→ Exercise
Among the lines of the records, find all that carry the word "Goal" and copy them.
=== Begin Enclosure ===
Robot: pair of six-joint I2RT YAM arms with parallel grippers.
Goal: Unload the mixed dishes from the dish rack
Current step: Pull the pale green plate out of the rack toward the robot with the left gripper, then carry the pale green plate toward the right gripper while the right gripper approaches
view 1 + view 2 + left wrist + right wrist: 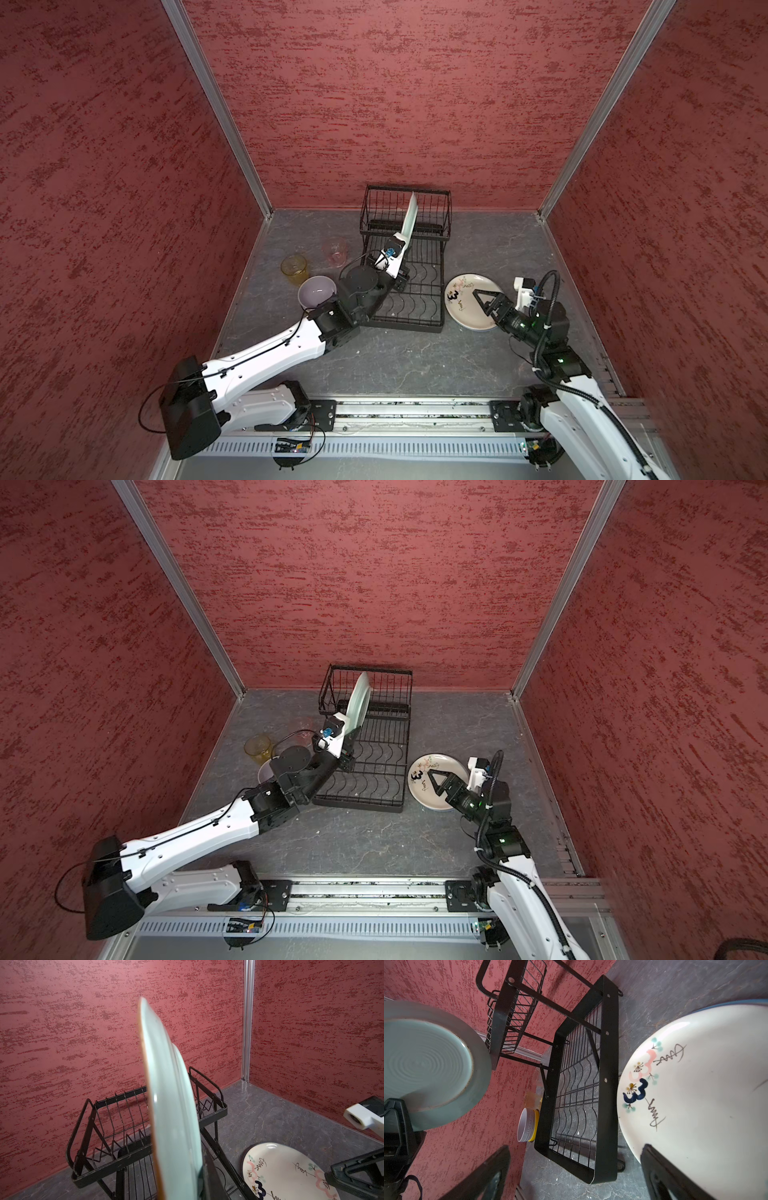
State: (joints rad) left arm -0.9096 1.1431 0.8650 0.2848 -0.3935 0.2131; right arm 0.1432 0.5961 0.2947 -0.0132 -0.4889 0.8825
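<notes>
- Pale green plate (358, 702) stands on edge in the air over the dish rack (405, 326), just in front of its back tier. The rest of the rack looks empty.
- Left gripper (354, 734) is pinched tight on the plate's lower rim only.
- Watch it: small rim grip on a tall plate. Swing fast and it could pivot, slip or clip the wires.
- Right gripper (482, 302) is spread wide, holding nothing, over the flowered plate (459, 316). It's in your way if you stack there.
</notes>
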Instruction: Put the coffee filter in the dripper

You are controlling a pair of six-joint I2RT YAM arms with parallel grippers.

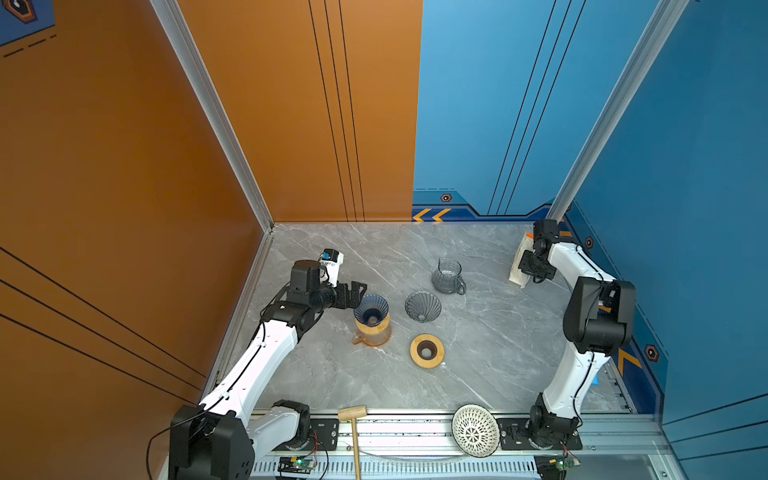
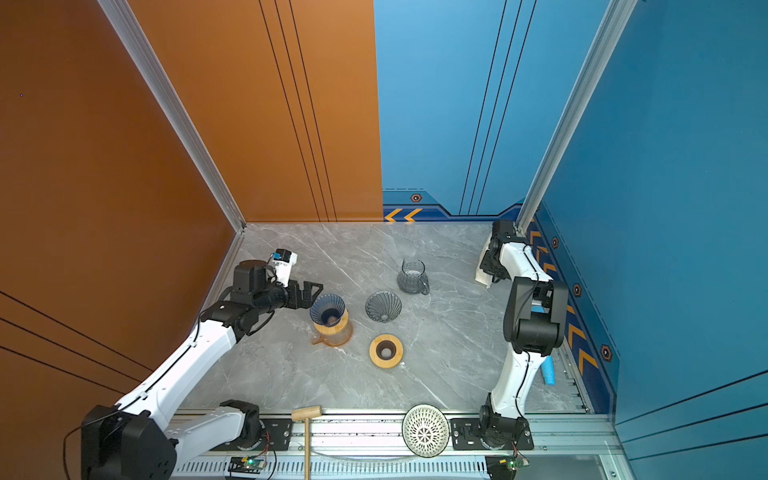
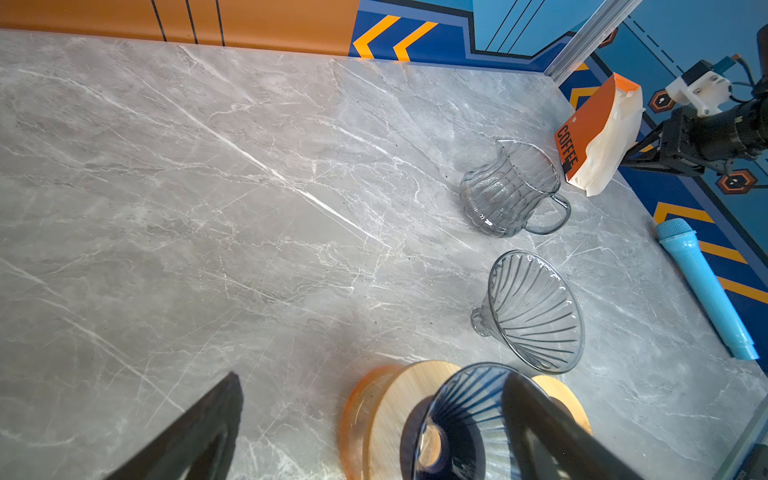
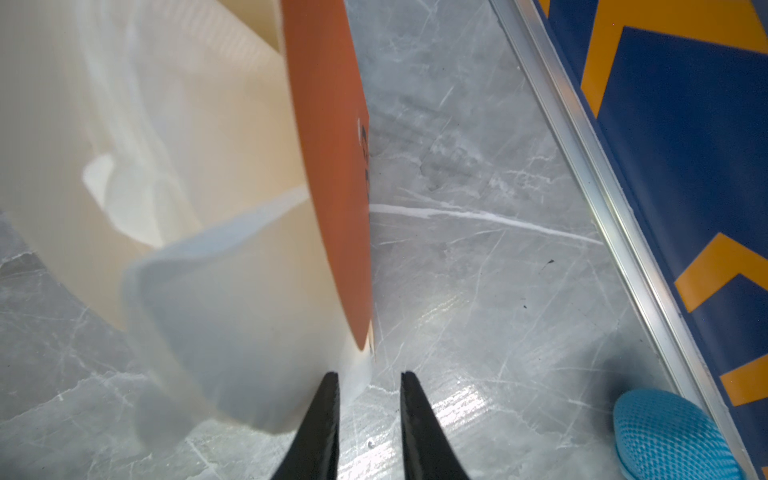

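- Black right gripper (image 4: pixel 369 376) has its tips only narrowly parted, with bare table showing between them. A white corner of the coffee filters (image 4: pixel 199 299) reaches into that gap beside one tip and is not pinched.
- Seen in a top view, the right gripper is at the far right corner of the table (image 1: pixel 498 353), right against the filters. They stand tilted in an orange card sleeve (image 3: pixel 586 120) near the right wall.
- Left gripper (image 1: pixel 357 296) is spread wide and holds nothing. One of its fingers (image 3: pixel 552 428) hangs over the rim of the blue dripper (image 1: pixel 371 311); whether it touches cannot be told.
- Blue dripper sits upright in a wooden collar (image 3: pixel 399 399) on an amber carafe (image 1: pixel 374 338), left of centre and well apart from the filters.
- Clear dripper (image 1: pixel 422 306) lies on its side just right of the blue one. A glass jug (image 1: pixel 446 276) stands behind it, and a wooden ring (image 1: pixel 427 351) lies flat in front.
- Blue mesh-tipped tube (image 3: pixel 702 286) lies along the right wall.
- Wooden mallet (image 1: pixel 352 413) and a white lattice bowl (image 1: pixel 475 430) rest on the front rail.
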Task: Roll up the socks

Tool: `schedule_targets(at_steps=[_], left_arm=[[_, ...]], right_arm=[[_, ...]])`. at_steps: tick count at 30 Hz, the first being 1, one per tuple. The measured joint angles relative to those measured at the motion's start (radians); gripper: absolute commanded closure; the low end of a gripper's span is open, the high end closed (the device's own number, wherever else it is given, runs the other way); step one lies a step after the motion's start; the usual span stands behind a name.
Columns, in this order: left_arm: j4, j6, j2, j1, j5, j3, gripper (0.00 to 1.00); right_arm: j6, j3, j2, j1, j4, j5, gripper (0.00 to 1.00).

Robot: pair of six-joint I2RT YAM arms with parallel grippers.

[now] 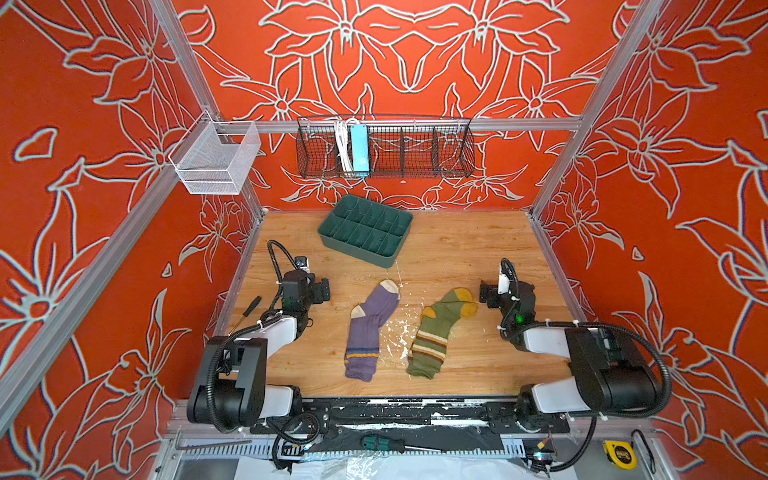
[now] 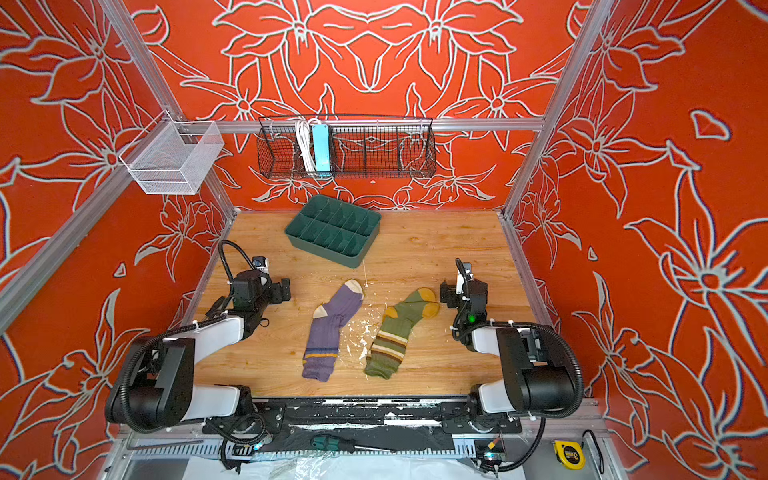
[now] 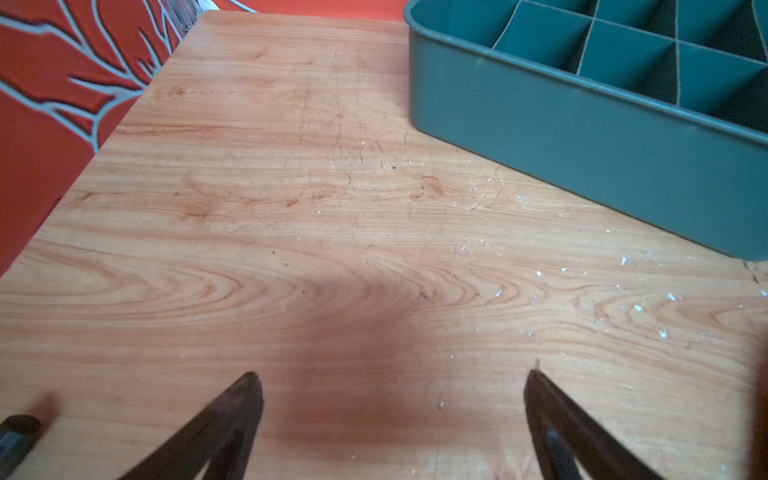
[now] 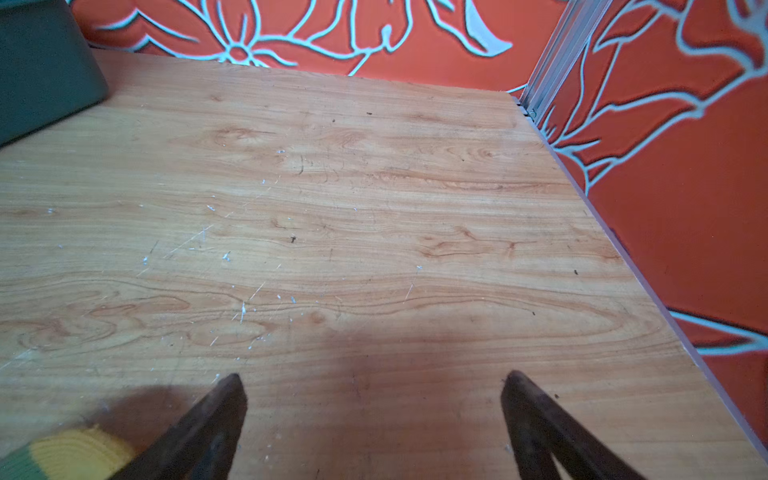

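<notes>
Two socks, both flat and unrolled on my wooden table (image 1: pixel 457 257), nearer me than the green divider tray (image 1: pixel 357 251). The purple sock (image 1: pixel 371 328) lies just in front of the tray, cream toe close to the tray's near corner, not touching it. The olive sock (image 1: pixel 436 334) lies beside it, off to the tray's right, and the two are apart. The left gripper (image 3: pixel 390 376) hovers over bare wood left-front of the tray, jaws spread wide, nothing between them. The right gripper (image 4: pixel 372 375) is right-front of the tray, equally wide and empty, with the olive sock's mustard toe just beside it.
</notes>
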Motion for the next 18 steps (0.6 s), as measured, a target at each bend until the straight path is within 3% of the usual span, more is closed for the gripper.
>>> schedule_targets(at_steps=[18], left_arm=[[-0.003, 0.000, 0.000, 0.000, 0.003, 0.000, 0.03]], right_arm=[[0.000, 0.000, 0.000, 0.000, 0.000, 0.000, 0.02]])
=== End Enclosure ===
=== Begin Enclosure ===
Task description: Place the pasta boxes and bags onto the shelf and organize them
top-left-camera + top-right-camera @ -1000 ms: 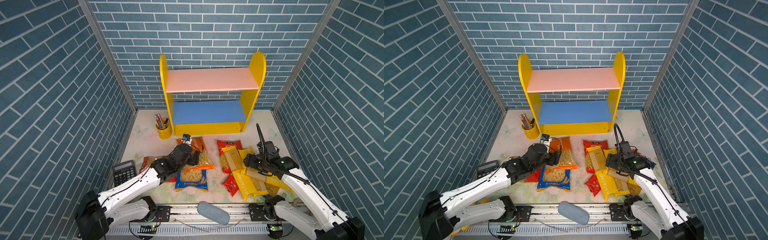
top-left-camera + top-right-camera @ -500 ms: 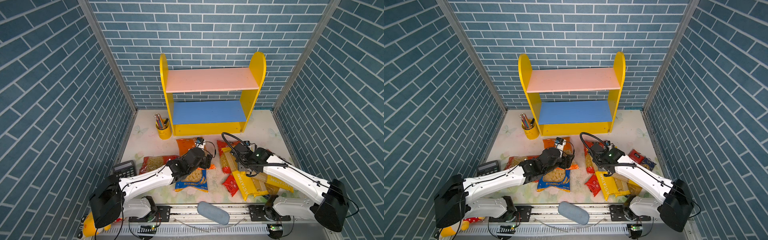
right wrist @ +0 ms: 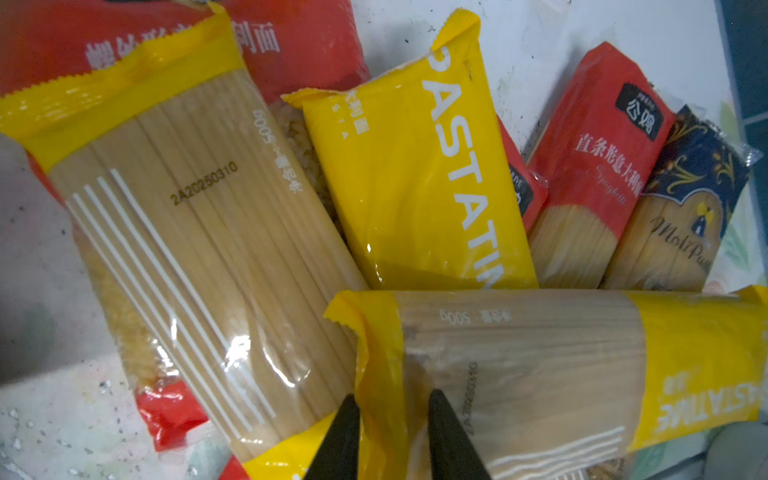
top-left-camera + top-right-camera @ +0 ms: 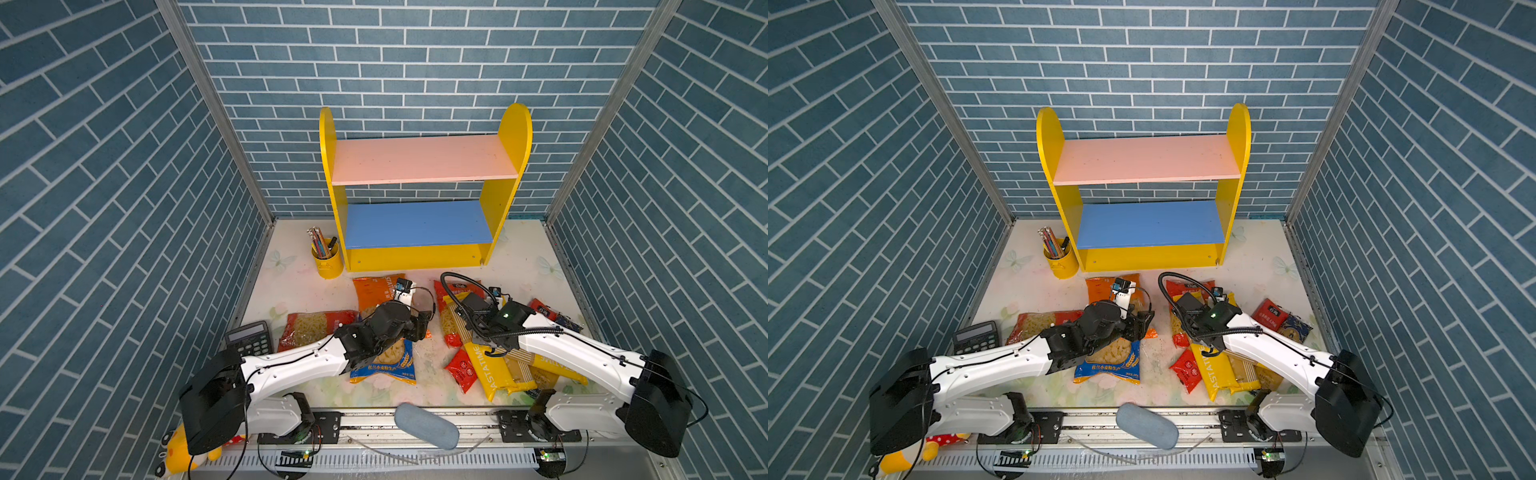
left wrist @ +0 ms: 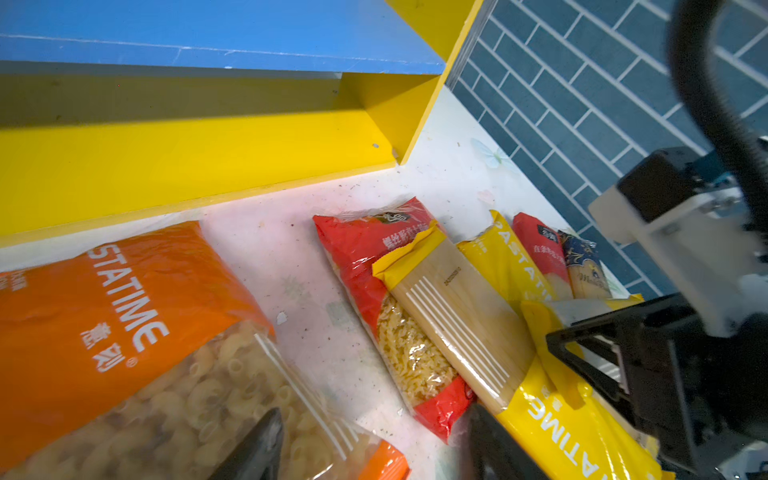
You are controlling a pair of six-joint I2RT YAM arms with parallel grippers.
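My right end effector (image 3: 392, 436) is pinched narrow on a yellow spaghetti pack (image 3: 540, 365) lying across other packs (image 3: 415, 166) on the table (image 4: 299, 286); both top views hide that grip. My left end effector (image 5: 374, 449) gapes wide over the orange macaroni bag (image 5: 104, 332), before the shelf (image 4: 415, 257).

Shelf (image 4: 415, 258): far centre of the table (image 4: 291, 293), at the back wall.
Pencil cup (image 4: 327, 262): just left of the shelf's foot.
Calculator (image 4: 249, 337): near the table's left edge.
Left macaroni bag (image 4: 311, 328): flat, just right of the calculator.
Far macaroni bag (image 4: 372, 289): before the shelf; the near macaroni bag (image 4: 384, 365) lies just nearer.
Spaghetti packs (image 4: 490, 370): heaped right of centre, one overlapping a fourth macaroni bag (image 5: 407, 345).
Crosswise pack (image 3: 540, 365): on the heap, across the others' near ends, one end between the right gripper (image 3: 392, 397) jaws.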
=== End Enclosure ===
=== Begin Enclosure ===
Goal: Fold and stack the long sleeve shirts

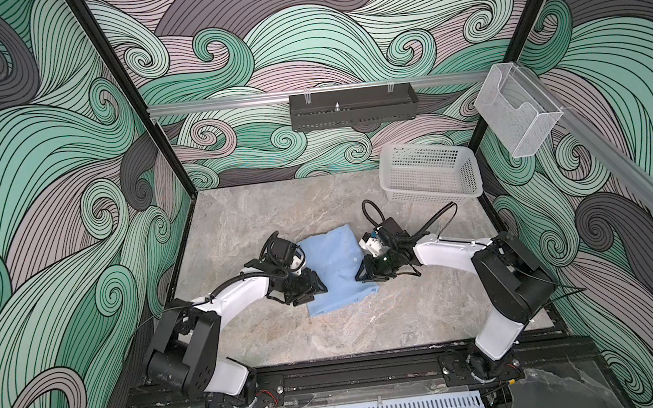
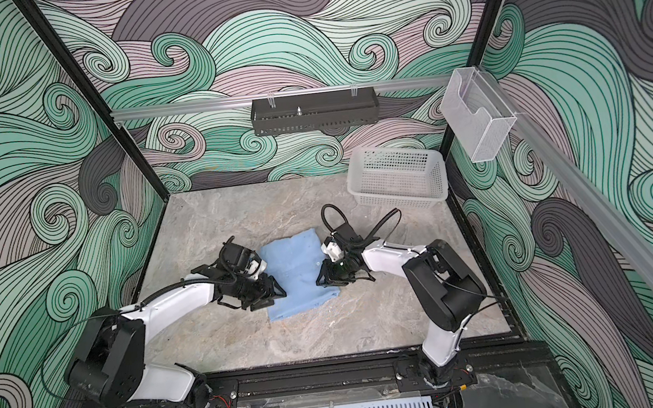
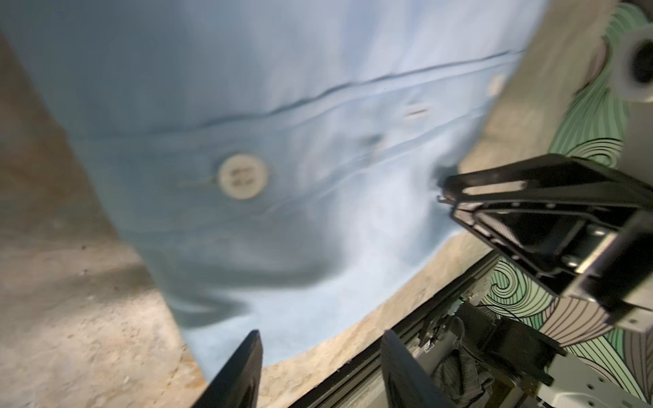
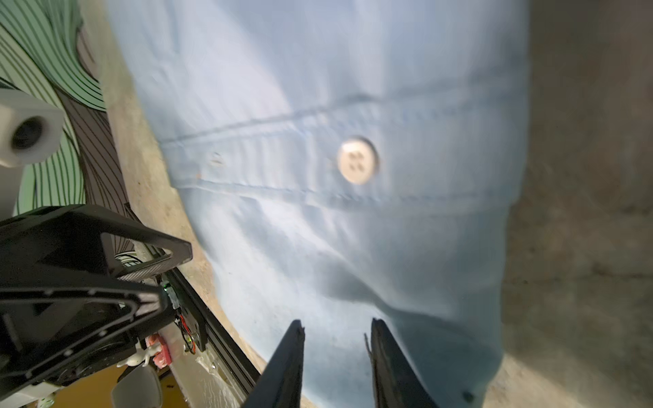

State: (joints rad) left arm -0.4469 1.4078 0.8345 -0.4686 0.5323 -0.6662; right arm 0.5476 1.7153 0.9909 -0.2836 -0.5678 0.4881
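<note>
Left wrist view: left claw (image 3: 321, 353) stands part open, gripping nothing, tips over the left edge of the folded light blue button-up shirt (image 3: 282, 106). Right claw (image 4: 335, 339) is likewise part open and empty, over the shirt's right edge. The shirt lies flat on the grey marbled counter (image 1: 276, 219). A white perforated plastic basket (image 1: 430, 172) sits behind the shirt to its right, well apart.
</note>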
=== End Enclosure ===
→ Exercise solution
Goal: Unload the mixed dishes from the dish rack
Goal: Fold and stack the long sleeve shirts

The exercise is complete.